Hermetic Library Fellow T Polyphilus reviews Mysterious and Horrific Stories [Amazon, Bookshop, Publisher, Local Library] by Joseph Sheridan Le Fanu.
This book collects more than a dozen stories by the 19th-century Irish writer Joseph Sheridan Le Fanu. None of the individual stories are published here for the first time, and I suspect that most or even all of them are available for free online. The apparatus of this edition is limited to a table of contents, an appended single-paragraph “Note About the Author” and a similarly short self-promotional “Note from the Publisher.” Just two of the stories have leading editorial notes (227, 255) with a modicum of bibliographic information, but these notes are unsigned and the collection credits no editor. Publisher Mint Editions instead credits a “Project Manager.” The book is a glue-bound hardcover, comfortable in the hand, not ugly, fabricated through a print-on-demand process. I certainly found it more pleasant to read than I would have to scroll through the stories on a screen.
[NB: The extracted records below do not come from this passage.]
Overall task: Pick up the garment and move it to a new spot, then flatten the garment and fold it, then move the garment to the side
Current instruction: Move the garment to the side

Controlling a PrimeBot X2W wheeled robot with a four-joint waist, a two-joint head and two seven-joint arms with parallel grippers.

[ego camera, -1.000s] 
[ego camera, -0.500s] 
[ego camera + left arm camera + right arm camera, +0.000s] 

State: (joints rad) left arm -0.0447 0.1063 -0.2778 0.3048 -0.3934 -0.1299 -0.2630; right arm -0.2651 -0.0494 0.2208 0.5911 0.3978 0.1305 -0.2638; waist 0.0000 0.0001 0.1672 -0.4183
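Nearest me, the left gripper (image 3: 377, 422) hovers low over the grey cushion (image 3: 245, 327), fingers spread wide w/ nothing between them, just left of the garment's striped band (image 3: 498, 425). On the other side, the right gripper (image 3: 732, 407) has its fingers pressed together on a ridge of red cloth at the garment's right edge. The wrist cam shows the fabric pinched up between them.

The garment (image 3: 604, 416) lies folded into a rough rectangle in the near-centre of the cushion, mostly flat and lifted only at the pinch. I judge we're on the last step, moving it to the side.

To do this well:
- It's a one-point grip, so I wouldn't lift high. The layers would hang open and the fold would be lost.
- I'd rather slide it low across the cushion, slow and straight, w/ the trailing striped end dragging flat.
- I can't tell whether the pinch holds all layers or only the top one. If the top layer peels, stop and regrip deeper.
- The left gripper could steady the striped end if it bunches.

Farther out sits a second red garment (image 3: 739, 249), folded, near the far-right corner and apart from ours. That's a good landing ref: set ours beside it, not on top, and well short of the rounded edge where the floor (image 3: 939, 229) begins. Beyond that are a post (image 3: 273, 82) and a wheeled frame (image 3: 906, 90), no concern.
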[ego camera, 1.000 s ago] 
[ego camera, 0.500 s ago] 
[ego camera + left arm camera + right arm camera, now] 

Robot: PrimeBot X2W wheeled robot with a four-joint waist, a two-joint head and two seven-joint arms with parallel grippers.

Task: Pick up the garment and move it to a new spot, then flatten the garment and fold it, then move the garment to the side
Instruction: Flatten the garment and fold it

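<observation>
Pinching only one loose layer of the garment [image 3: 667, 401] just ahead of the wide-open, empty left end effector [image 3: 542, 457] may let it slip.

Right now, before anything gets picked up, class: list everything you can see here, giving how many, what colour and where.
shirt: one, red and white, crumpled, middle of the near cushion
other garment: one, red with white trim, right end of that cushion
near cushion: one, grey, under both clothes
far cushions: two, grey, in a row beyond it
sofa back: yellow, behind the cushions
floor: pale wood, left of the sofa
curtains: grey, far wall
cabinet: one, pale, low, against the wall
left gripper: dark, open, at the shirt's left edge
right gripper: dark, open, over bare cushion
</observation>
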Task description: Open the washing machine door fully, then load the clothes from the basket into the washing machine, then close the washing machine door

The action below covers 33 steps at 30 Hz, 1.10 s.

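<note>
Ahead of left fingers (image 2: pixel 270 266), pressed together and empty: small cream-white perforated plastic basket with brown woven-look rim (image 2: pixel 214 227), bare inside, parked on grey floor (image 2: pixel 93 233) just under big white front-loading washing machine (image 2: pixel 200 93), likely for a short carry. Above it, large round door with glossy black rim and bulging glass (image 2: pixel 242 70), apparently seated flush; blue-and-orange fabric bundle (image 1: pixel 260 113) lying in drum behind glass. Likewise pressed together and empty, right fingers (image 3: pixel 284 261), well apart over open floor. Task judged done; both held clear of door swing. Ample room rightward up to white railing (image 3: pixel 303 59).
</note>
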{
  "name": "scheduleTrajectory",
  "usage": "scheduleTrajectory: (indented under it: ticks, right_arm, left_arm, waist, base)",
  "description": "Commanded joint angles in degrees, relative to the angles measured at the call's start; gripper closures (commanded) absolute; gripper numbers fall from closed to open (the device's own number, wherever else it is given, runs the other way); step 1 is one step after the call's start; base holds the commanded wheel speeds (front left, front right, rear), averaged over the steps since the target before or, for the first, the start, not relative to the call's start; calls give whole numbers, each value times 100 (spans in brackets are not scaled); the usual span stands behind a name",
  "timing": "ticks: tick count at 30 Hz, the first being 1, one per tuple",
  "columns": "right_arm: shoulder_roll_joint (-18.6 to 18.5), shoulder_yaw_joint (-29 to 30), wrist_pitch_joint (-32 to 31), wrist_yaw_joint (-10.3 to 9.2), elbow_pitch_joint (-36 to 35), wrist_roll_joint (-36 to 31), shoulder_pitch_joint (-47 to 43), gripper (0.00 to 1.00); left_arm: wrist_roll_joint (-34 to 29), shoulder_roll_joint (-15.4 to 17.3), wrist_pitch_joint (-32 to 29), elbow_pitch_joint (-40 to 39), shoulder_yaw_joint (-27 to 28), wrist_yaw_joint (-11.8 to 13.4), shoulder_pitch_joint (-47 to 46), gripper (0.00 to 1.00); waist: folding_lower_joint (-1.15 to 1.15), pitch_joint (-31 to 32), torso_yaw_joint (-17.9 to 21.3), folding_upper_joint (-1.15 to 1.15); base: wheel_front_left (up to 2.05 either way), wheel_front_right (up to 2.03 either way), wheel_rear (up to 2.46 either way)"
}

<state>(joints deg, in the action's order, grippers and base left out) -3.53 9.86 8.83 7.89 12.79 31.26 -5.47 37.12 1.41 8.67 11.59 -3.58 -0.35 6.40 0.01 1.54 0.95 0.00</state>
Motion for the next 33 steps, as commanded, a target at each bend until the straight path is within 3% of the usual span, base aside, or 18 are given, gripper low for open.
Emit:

The stories are good. More than half of them are set in Ireland, and nearly all of them involve the supernatural. Although the note to “Stories of Lough Guir” says, “It differs from the other stories in this volume in being apparently a record of stories actually told to Le Fanu and not invented by him” (255), many of the other stories have a very strong aroma of the folkloric, especially the ones about menacing fairies and those ghost stories that lack a moralizing agenda. Even the many vivid Gothic fictional tropes concerning old houses and cursed families are typically hedged about with documentary conceits, including imputed sources and variant tellings.
Le Fanu’s strong influence on writers like Bram Stoker and M. R. James makes many of his techniques seem familiar to readers of older horror fiction, but he was doing this work earlier and every bit as well. This collection does not include the tales for which he is most famous, but they are a solid assortment nonetheless.